Print the listing below exactly.

(DATA SEGMENT Opens)

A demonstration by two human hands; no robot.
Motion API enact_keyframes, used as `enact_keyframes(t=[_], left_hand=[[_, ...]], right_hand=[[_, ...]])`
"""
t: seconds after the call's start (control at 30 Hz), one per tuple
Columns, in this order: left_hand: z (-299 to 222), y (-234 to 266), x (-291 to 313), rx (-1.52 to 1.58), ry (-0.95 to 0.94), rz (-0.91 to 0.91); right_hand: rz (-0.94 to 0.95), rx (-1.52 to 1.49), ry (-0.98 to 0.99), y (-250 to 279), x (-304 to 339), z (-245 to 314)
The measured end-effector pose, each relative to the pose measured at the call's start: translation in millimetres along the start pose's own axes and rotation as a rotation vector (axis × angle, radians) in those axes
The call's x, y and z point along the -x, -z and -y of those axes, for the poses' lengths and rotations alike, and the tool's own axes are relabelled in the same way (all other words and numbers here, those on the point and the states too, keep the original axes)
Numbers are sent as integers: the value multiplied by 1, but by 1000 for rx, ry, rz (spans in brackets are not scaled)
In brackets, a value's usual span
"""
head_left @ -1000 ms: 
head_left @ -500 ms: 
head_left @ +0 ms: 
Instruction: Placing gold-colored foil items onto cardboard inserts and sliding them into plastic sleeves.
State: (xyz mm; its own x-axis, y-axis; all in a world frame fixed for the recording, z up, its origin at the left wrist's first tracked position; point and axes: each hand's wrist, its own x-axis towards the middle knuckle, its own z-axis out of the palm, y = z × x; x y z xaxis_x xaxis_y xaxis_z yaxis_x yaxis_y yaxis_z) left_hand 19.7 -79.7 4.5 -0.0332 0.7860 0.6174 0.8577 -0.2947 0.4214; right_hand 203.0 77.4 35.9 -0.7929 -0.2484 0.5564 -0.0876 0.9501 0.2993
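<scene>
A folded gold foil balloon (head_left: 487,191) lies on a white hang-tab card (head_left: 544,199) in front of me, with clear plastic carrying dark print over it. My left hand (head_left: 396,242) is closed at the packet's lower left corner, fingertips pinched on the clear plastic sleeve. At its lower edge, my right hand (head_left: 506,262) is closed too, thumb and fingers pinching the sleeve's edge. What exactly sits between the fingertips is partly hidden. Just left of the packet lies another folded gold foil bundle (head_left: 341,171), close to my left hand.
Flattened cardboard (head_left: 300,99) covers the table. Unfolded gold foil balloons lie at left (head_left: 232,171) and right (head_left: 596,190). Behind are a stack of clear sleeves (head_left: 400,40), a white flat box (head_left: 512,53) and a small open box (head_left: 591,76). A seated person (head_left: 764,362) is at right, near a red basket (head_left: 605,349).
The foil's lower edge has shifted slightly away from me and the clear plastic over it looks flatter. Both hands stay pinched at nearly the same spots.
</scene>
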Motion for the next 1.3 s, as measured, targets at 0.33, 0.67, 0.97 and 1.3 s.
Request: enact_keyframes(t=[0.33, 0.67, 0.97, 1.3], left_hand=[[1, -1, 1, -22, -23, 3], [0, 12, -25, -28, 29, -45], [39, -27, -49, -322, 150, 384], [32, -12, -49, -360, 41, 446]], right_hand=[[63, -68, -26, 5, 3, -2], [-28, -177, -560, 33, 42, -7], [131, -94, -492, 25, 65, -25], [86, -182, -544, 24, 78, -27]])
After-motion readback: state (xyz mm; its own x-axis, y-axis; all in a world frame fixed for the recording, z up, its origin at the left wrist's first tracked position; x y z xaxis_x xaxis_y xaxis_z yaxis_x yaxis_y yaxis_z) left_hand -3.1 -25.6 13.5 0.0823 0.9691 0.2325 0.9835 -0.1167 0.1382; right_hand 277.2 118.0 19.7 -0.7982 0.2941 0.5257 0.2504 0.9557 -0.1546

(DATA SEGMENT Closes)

▸ **WORKED SOLUTION**:
A demonstration by two human hands; no robot.
Motion API enact_keyframes, used as `enact_keyframes(t=[_], left_hand=[[_, ...]], right_hand=[[_, ...]])`
"""
t: seconds after the call's start (control at 30 Hz), one per tuple
Columns, in this order: left_hand: z (-299 to 222), y (-234 to 266), x (-291 to 313), rx (-1.52 to 1.58), ry (-0.95 to 0.94), rz (-0.91 to 0.91); right_hand: rz (-0.94 to 0.95), rx (-1.52 to 1.49), ry (-0.98 to 0.99), y (-250 to 279), x (-304 to 339), z (-245 to 314)
The measured end-effector pose, each relative to the pose measured at the call's start: translation in millimetres along the start pose's own axes and rotation as a rotation vector (axis × angle, radians) in those axes
The call's x, y and z point along the -x, -z and -y of those axes, for the poses' lengths and rotations alike, and the tool's own axes are relabelled in the same way (all other words and numbers here, those on the point and the states too, keep the original axes)
Numbers are sent as integers: the value multiplied by 1, but by 1000 for rx, ry, rz (spans in brackets are not scaled)
In brackets, a value's usual span
"""
head_left @ -1000 ms: 
head_left @ -500 ms: 
head_left @ +0 ms: 
Instruction: Placing gold-colored foil items onto cardboard inserts and sliding them into plastic sleeves.
State: (xyz mm; its own x-axis, y-axis; all in a world frame fixed for the recording, z up, its origin at the left wrist's first tracked position; point and axes: each hand's wrist, its own x-axis towards the middle knuckle, its own z-axis out of the palm, y = z × x; x y z xaxis_x xaxis_y xaxis_z yaxis_x yaxis_y yaxis_z) left_hand 19.7 -79.7 4.5 -0.0332 0.7860 0.6174 0.8577 -0.2947 0.4214; right_hand 203.0 77.4 35.9 -0.7929 -0.2484 0.5564 -0.0876 0.9501 0.2993
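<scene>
A folded gold foil balloon (head_left: 487,191) lies on a white hang-tab card (head_left: 544,199) in front of me, with clear plastic carrying dark print over it. My left hand (head_left: 396,242) is closed at the packet's lower left corner, fingertips pinched on the clear plastic sleeve. At its lower edge, my right hand (head_left: 506,262) is closed too, thumb and fingers pinching the sleeve's edge. What exactly sits between the fingertips is partly hidden. Just left of the packet lies another folded gold foil bundle (head_left: 341,171), close to my left hand.
Flattened cardboard (head_left: 300,99) covers the table. Unfolded gold foil balloons lie at left (head_left: 232,171) and right (head_left: 596,190). Behind are a stack of clear sleeves (head_left: 400,40), a white flat box (head_left: 512,53) and a small open box (head_left: 591,76). A seated person (head_left: 764,362) is at right, near a red basket (head_left: 605,349).
The foil's lower edge has shifted slightly away from me and the clear plastic over it looks flatter. Both hands stay pinched at nearly the same spots.
</scene>
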Motion for the next 1.3 s, as measured, targets at 0.33, 0.67, 0.97 and 1.3 s.
Request: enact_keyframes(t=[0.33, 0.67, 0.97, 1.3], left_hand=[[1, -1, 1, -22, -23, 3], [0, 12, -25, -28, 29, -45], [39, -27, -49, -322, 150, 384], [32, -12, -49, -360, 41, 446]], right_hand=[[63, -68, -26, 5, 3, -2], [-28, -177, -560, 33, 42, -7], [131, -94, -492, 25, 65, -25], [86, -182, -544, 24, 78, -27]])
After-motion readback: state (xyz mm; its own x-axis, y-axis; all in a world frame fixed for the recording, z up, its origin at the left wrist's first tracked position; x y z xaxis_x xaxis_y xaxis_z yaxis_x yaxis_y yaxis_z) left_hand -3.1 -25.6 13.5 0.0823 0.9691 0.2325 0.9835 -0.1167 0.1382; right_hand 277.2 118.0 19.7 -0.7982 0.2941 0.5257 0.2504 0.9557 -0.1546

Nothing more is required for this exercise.